Numbers provide the backdrop to the story — not just the grimly familiar national unemployment rate, 9.5 percent in June, but the even scarier, less publicized unemployment figure for 16- to 19-year-olds, which has hit 24 percent, up from 16.1 percent two years ago. Internships available to college students have fallen 21 percent since last year, according to the National Association of Colleges and Employers.
Stop blaming parents for young workers’ sense of entitlement, writes Jessica Grose at XX Factor. It’s the economy, stupid.
For a while now, Generation Y has been portrayed as a bunch of sneaker-wearing lazybones who skateboard to the office and demand a four-day work week.
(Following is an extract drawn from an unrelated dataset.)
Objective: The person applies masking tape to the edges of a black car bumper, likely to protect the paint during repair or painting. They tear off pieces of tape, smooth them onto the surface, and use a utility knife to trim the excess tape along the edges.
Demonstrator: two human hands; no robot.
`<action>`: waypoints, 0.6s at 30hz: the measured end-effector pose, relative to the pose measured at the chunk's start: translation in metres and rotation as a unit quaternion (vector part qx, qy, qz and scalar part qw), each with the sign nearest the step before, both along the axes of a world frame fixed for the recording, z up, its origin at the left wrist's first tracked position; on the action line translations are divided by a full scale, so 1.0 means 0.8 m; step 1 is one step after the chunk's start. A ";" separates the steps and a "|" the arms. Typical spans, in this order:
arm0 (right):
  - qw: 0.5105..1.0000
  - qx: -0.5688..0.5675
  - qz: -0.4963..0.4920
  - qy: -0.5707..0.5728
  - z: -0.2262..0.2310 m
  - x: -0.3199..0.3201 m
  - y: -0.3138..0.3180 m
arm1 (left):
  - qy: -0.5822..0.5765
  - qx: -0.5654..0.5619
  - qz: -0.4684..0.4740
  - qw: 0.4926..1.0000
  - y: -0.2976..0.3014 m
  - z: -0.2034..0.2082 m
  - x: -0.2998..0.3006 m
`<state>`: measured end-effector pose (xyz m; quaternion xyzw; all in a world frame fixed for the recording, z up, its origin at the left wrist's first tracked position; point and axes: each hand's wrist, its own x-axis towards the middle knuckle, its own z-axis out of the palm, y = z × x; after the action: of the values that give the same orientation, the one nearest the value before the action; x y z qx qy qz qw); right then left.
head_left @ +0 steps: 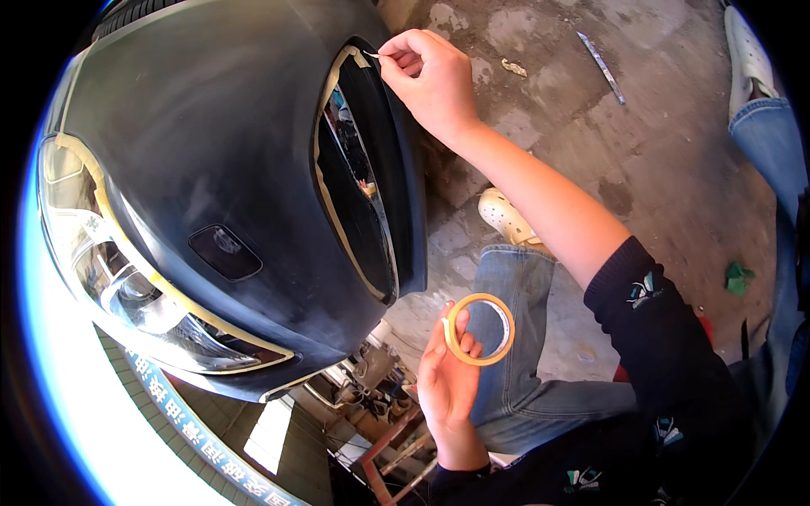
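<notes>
The roll of yellow masking tape point(510, 339) is in my left hand point(451, 375), palm up, with fingers through its ring. My right hand point(434, 80) is raised at the upper corner of a long opening point(359, 177) in a matte dark car bumper point(211, 118). Its thumb and forefinger pinch a thin strip of masking tape point(373, 56). Tape point(329, 198) edges the left side of that opening; a glossy trim strip inside it reflects light. More tape point(139, 253) runs along the rim of the clear headlight point(126, 287).
On the stained concrete floor lie a slim pen-like stick point(601, 67), a crumpled scrap point(513, 67) and a green scrap point(738, 277). Jeans-clad legs point(515, 291) and light clogs point(504, 215) are close by. Below the bumper stands a reddish metal frame point(377, 472) amid clutter.
</notes>
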<state>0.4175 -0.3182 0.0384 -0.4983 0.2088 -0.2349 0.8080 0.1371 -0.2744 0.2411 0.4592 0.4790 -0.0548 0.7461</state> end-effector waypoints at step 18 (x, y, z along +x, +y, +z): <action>0.988 -0.140 -0.066 0.011 0.002 0.040 0.038 | 0.021 -0.011 0.067 0.997 0.019 0.007 -0.011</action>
<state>0.4493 -0.2879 0.0404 -0.5941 0.2152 -0.3096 0.7105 0.1285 -0.2594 0.2470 0.4163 0.5240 -0.0193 0.7428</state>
But I would argue that the way Gen-Y workers used to behave had nothing to do with indulgent parents who told us we were infallible. The way young workers behaved in the first half of the decade had everything to do with the economy. In the mid-aughts, people of all ages were being entitled and demanding of their employers … because they could be. In a market where jobs are abundant, it’s logical for workers to try to get the most perks possible—whether or not their Mommies told them they were special.
By the way, federally funded retraining doesn’t help older workers get new jobs or increase their pay, concludes a Labor Department study. I remember similar results in the ’80s. Job training is very hard to do effectively; it’s even harder to predict the real “jobs of the future.”
Funemployed? Take a starve-cation, advises Iowahawk.